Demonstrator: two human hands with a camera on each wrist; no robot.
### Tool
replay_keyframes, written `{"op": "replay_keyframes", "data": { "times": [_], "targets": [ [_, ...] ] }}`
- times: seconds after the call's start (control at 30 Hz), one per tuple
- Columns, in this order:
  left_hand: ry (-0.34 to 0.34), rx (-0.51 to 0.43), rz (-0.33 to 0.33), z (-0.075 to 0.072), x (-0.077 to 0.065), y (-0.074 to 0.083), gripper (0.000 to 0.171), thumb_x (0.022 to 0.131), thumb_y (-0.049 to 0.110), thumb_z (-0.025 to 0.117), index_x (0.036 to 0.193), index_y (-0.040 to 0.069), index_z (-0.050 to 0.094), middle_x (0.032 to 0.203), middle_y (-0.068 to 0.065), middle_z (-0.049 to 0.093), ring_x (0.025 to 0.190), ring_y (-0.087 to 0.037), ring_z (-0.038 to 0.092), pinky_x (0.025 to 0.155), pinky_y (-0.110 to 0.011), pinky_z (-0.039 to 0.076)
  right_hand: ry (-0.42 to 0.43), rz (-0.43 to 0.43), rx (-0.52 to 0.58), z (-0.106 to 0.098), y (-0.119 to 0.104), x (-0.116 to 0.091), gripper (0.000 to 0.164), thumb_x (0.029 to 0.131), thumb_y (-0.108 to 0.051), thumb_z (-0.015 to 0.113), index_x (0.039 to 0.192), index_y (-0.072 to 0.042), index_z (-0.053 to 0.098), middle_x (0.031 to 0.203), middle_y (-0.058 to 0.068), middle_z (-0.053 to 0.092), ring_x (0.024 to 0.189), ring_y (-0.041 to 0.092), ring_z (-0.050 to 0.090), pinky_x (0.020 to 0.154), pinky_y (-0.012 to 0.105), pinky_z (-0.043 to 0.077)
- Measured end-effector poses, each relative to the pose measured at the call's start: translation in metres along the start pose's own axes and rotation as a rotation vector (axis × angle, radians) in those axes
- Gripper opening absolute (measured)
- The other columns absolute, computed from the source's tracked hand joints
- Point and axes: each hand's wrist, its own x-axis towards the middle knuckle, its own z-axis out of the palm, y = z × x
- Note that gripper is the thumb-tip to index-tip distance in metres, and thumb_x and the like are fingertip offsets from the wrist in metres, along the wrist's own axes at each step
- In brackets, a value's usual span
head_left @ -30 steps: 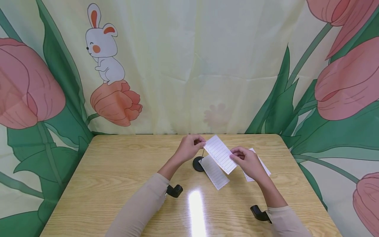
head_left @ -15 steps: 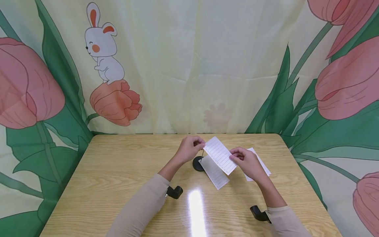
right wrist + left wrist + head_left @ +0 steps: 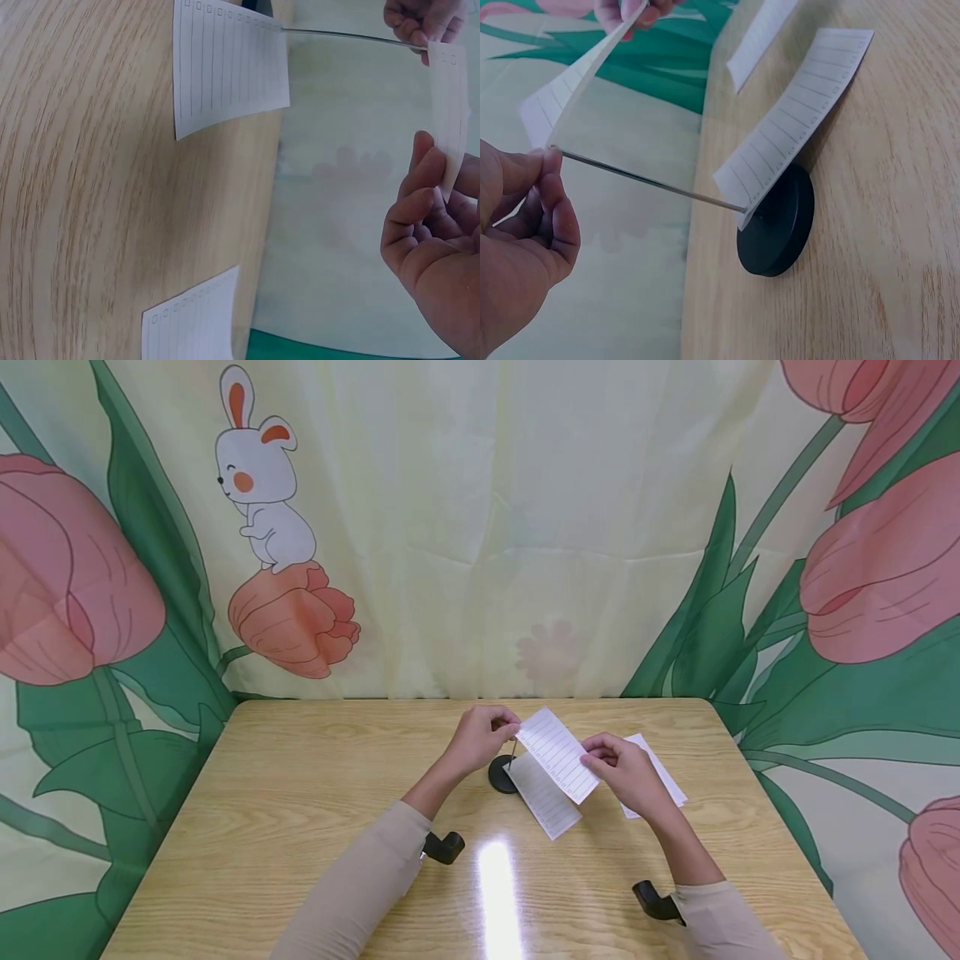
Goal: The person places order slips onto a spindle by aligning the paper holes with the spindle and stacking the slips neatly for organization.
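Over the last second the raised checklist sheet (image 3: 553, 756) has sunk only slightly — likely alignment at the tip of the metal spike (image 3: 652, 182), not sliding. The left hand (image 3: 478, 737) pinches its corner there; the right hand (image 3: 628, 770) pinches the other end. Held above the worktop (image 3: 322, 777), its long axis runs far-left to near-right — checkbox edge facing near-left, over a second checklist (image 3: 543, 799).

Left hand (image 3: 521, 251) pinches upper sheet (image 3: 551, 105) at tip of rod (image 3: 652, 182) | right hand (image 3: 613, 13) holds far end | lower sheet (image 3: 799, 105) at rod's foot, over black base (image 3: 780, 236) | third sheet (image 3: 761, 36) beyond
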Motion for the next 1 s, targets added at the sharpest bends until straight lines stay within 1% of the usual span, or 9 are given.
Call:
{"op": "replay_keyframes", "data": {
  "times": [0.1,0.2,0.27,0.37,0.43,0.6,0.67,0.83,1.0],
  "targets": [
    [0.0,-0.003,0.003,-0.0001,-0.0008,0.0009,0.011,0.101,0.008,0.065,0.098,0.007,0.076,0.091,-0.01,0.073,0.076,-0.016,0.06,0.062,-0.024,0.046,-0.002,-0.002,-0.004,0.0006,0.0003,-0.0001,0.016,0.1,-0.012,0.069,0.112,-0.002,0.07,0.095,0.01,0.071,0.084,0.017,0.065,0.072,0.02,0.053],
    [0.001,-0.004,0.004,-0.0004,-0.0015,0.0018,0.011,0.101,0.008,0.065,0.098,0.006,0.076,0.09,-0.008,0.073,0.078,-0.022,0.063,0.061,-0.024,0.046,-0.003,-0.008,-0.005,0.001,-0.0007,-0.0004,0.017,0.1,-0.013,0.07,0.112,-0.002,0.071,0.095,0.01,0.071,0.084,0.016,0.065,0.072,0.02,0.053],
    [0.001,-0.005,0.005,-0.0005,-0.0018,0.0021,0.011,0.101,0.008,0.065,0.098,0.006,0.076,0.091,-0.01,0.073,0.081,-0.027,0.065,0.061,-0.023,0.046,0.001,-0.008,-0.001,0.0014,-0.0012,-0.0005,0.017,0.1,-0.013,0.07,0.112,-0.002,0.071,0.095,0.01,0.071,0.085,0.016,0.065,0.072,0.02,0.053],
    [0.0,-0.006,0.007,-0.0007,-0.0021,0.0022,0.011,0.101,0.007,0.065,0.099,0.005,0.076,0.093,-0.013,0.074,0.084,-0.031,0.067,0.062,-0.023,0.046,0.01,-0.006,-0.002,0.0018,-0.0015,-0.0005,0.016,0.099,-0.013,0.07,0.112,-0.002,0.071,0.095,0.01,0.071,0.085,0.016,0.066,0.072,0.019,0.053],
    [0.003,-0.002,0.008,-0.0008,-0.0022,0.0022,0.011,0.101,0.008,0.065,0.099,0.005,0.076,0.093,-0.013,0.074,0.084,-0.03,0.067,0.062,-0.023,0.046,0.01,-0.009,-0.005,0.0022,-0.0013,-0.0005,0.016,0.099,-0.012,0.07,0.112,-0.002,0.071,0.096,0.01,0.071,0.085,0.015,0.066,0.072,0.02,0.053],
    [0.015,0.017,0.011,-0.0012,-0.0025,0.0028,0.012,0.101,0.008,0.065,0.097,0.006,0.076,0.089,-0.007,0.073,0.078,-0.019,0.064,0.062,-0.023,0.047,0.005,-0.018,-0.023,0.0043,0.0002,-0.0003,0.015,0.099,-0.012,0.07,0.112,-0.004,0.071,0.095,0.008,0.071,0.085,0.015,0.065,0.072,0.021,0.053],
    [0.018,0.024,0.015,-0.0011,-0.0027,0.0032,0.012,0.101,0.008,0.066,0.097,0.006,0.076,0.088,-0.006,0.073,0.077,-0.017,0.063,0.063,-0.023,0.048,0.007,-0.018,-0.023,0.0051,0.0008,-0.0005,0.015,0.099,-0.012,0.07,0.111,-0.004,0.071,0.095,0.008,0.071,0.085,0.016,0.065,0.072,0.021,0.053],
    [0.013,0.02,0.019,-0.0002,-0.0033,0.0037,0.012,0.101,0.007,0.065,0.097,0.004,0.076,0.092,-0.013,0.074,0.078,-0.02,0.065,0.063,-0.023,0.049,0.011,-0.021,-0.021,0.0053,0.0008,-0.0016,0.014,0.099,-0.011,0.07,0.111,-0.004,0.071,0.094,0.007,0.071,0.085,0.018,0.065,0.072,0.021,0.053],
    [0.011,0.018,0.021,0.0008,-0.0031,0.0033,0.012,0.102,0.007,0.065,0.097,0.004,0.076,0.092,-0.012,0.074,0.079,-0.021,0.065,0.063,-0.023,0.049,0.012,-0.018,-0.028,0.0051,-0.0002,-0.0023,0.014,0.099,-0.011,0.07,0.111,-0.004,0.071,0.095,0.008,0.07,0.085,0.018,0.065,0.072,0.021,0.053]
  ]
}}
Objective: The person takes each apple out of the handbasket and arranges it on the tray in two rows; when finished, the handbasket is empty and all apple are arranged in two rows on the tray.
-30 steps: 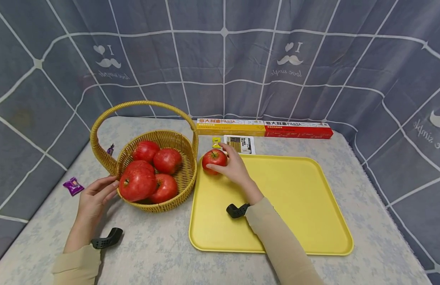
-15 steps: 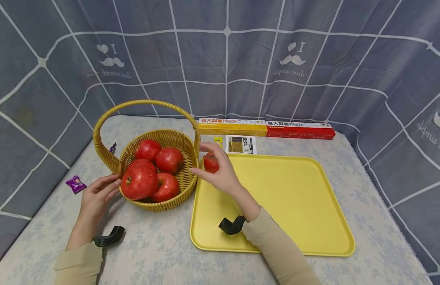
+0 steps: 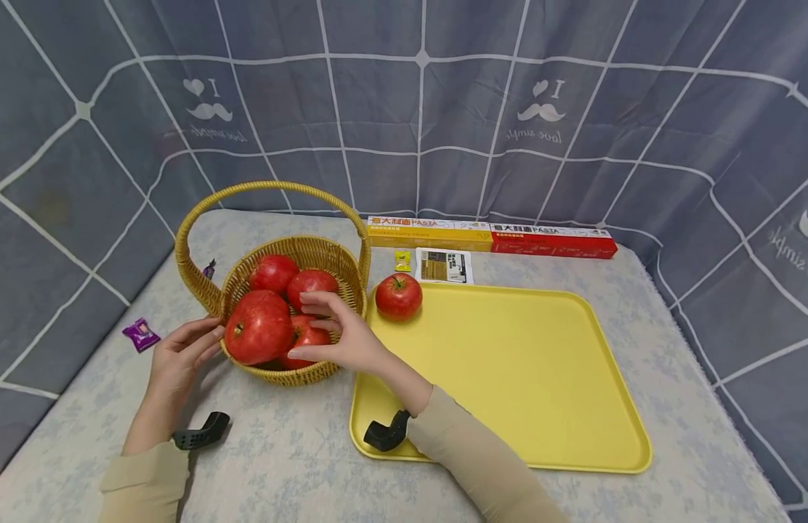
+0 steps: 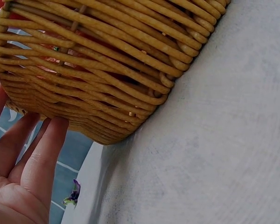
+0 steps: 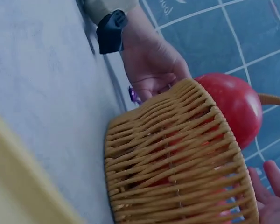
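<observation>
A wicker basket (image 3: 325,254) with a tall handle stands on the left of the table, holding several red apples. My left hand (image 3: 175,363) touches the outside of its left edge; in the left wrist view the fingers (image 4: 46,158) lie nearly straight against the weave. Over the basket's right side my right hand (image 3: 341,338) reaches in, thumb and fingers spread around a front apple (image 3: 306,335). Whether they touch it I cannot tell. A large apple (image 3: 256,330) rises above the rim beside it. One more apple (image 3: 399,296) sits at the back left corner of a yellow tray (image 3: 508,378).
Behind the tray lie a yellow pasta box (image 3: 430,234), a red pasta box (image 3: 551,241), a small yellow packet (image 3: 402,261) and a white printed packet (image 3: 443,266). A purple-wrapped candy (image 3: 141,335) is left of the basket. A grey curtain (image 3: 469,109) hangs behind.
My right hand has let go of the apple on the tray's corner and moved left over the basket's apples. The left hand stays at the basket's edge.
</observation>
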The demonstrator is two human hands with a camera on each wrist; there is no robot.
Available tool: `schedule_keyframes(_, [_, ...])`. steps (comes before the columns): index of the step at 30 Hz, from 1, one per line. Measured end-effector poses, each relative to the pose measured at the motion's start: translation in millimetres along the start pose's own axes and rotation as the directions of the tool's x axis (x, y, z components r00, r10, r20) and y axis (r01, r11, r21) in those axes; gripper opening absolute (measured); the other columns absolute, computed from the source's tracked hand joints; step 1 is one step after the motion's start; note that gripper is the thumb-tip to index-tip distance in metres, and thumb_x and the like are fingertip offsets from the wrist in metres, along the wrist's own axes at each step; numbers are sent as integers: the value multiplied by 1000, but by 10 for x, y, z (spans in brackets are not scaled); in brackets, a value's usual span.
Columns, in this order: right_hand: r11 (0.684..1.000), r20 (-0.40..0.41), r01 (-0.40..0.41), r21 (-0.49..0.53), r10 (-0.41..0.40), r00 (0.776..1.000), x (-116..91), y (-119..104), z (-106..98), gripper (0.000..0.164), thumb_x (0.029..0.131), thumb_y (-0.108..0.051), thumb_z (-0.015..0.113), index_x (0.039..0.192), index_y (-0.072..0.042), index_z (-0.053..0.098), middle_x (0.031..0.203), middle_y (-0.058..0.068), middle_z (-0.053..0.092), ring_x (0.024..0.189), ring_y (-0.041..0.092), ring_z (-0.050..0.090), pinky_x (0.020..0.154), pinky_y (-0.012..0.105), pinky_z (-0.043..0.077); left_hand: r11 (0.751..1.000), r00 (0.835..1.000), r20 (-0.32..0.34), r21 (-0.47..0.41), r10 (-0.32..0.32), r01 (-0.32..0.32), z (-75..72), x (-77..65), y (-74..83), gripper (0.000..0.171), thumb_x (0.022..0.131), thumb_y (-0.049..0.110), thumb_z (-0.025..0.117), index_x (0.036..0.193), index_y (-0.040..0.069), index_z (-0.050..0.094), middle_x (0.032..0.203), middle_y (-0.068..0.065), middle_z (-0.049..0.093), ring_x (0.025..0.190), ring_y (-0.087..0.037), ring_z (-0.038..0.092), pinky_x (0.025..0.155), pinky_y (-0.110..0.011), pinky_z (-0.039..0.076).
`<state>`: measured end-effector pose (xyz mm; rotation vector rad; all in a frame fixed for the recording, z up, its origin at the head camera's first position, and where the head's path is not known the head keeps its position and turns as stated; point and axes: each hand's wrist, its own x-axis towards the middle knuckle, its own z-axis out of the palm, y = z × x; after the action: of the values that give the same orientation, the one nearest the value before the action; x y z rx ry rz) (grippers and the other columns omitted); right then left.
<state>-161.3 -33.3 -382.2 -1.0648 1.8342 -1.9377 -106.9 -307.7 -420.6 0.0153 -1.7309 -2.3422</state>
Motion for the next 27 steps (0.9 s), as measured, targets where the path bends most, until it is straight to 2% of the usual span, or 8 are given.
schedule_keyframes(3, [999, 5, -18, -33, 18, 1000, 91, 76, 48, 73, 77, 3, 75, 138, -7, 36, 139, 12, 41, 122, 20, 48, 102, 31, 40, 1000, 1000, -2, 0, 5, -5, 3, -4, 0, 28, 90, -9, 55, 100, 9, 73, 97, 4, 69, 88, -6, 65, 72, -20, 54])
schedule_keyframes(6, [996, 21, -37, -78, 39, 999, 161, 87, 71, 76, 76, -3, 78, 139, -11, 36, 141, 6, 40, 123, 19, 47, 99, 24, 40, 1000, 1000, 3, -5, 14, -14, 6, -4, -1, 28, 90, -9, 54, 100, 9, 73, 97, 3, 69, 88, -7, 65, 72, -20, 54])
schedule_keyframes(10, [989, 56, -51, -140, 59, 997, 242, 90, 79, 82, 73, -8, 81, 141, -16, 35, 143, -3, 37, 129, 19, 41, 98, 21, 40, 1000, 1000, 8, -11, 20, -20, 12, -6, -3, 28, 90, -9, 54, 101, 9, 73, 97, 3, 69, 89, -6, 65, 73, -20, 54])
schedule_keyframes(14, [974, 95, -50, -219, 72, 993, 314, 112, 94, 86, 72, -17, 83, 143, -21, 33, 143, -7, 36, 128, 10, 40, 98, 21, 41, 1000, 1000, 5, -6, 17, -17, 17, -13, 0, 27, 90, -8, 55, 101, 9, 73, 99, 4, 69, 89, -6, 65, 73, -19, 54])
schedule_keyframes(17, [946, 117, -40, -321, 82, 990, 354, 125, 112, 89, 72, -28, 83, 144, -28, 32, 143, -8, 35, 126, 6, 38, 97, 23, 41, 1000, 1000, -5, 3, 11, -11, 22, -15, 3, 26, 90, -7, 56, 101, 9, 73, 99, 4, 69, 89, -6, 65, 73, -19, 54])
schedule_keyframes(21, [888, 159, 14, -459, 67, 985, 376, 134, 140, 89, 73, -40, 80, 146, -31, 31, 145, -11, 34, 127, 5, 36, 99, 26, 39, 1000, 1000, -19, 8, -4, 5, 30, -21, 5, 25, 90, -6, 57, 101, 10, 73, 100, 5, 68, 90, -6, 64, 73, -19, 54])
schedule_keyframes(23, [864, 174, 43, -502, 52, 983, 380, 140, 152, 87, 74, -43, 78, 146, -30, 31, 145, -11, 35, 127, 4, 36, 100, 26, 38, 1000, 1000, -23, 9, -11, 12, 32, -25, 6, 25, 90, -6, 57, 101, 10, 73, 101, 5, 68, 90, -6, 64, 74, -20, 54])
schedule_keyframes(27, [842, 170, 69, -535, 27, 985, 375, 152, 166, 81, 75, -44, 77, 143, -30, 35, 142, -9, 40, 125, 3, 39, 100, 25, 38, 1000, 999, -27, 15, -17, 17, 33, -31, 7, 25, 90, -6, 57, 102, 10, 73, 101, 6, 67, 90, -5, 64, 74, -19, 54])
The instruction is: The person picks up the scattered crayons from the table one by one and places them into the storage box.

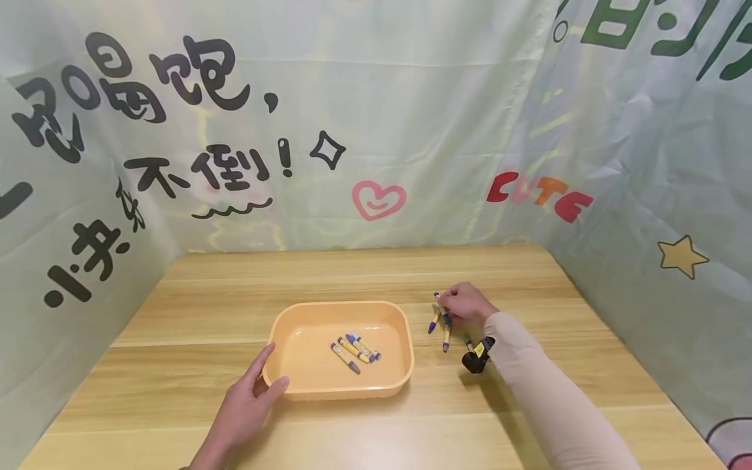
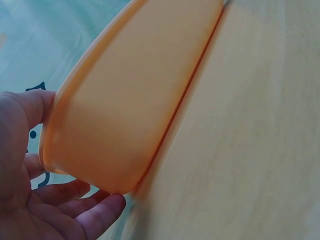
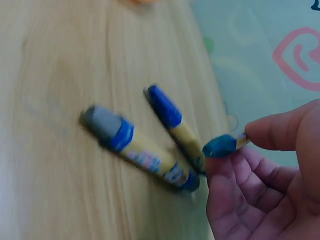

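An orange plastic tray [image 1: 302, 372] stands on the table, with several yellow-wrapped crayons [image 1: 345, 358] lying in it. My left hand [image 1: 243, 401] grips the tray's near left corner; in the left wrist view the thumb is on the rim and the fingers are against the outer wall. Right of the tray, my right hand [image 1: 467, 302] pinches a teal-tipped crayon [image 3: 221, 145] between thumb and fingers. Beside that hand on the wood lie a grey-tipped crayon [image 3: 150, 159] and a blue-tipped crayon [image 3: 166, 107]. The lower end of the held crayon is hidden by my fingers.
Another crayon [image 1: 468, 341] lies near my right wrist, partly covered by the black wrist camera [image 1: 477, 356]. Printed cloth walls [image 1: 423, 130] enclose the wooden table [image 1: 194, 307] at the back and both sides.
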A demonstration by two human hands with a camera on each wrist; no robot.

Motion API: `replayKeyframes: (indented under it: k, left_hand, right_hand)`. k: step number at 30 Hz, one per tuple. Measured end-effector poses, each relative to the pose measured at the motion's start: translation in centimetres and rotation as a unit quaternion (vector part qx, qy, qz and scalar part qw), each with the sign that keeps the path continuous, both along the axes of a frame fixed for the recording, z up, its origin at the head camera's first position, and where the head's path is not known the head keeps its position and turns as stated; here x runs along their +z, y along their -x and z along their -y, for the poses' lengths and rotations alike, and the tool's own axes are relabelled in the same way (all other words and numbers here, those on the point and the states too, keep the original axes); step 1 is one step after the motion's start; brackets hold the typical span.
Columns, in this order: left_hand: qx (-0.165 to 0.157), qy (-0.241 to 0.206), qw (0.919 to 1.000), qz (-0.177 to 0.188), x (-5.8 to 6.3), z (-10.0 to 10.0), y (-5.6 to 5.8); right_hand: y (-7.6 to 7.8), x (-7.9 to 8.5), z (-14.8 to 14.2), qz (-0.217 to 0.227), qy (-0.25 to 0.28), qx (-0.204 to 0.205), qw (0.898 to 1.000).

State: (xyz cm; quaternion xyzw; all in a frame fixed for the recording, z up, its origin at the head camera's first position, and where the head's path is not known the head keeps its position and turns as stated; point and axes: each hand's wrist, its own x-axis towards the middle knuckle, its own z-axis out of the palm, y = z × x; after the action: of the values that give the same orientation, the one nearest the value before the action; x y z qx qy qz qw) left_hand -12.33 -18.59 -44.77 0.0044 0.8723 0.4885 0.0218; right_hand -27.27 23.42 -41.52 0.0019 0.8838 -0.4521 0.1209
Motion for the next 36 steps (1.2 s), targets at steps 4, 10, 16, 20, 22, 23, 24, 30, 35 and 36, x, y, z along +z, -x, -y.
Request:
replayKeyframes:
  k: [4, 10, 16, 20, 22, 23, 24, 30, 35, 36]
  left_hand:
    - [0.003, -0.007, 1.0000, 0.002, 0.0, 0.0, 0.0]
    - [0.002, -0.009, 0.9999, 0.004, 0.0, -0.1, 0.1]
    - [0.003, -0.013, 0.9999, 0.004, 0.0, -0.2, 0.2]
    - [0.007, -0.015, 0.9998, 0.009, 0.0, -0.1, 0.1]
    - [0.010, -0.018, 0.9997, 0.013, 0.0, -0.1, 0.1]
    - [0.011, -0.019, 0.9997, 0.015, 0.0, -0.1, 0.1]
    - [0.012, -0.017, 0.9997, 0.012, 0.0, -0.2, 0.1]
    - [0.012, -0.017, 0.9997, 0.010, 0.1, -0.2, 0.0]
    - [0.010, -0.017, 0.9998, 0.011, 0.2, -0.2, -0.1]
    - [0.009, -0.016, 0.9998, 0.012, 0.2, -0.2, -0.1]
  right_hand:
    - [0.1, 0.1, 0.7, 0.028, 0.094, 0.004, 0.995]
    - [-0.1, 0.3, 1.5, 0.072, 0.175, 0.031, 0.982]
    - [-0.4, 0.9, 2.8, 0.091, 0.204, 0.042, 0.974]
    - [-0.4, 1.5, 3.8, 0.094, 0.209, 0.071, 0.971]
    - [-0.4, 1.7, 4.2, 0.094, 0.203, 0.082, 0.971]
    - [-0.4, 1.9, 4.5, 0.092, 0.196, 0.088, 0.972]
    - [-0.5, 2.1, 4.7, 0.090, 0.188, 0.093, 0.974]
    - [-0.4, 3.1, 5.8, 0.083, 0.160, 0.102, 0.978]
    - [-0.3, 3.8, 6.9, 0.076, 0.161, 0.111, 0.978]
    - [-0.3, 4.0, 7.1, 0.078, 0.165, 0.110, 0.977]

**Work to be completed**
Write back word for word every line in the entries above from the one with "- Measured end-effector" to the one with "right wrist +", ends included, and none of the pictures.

**Solution for this exercise**
- Measured end-effector poses, each relative to the pose measured at the call's start: translation in metres along the start pose's own axes and rotation as a rotation vector (axis × angle, radians) in those axes
- Gripper opening absolute (measured)
- The other columns absolute, computed from the source's tracked hand joints
- Point and axes: each hand's wrist, its own x-axis towards the middle knuckle, its own z-axis out of the palm, y = z × x
- Note that gripper is the thumb-tip to index-tip distance in metres, and thumb_x and the like are fingertip offsets from the wrist in metres, along the wrist's own axes at each step
- In brackets, a value's usual span
head_left @ -30 steps: 
head_left @ -15 steps: 
right wrist + left wrist + head_left @ +0 steps: 

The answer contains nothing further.